今回の受賞は、これまでの診療実績と技術の研鑽に基づいた成果であり、生殖器再建外科および女性のQOL向上に大きく寄与するものです。木須君のさらなる活躍と、子宮移植や子宮再生研究を含む次世代の生殖医療の展開に、引き続き大きな期待が寄せられます。

(79期 山上 亘 記)

2025.02.22

杉山紗耶君(101期)が第408回東京産科婦人科学会例会にて若手奨励賞を受賞

2025年2月22日にJA共済ビルにて開催された第412回東京産科婦人科学会例会において、教室の杉山紗耶君(101期)が若手奨励賞を受賞した。

同君の演題は「卵巣性索腫瘍類似子宮腫瘍(Uterine tumors resembling ovarian sex cord tumors; UTROSCT) 2症例の検討」である。

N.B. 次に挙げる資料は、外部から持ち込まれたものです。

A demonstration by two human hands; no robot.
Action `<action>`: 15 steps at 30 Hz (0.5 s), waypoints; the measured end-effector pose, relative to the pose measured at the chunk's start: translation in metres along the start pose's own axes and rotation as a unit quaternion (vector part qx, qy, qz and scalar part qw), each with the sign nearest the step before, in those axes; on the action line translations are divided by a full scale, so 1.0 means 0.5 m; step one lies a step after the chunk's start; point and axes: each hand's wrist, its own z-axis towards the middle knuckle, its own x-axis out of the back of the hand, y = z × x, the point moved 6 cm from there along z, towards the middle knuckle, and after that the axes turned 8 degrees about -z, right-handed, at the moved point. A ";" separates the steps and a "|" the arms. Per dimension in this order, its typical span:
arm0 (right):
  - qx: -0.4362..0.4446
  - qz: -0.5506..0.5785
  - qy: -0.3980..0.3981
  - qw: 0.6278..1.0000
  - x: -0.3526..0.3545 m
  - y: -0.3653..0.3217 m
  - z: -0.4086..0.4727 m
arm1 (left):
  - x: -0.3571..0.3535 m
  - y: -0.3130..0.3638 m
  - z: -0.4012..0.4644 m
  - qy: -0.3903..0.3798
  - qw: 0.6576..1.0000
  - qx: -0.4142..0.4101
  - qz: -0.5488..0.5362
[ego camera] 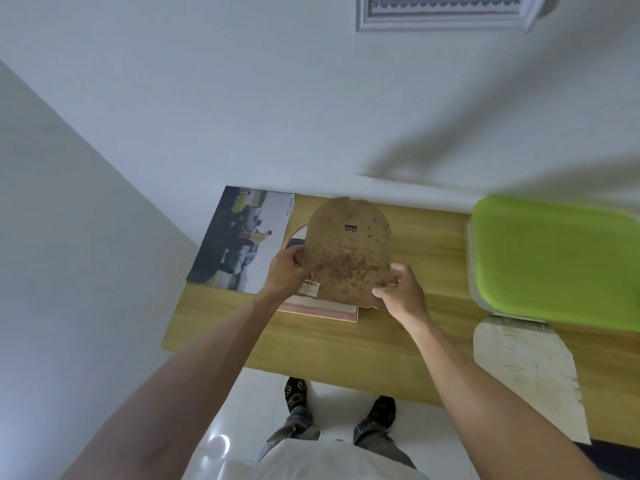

子宮体部間葉系腫瘍において非常に稀な疾患である卵巣性索腫瘍類似子宮腫瘍(Uterine tumors resembling ovarian sex cord tumors; UTROSCT)について、診断・治療について発表を行った。
UTROSCTは多くは良性な臨床経過を辿るが、再発する可能性もある子宮間葉由来の低悪性度腫瘍と位置づけられており、非常に稀であるためその診断プロセス・治療に関して統一した見解が得られていない。
少数例ながら自施設での経験を踏まえ、診断、治療に関する文献的考察を行い、今後のUTROSCTの診療の方向性を明確に示した点が評価され、今回の受賞に繋がったと考えられる。

同君は、産婦人科専攻医1年目であり、日々多忙な臨床業務に従事しながら準備を重ね、発表に至った。今回の経験を契機に、今後も更なる研鑽を積み、同君の更なる飛躍を期待したい。

杉山紗耶君(101期)が第408回東京産科婦人科学会例会にて若手奨励賞を受賞

(85期 辻 浩介 記)


2025.02.15

金澤紀徳君(99期)第8回日本子宮鏡研究会学術講演会で若手奨励賞を受賞

2025年2月15日から16日に一橋講堂(東京都)で開催された第8回日本子宮鏡研究会学術講演会において、演題「当院で異型ポリープ状腺筋腫に対し子宮鏡下手術により子宮温存可能であった28例の検討」で産婦人科学教室金澤紀徳君(99期)が若手奨励賞を受賞しました。

異型ポリープ状腺筋腫(APAM)は比較的若年に認められる良性腫瘍でありながら、子宮体癌や子宮内膜異型増殖症の合併を認めることがあり、標準治療が確立しておらず、子宮温存の是非は議論があるところです。そのため、しばしば子宮摘出も選択され、妊孕性の喪失が臨床上の課題となってきました。

今回同君は、APAMにおいて子宮鏡下手術に高用量黄体ホルモン療法を併用することによる良好な病変消失率や妊娠率を明らかにし、妊孕性温存療法の有用性を示したその成果が高く評価され、今回の受賞となりました。

この経験を糧にさらなる研鑽を積み、益々の活躍を期待したいと思います。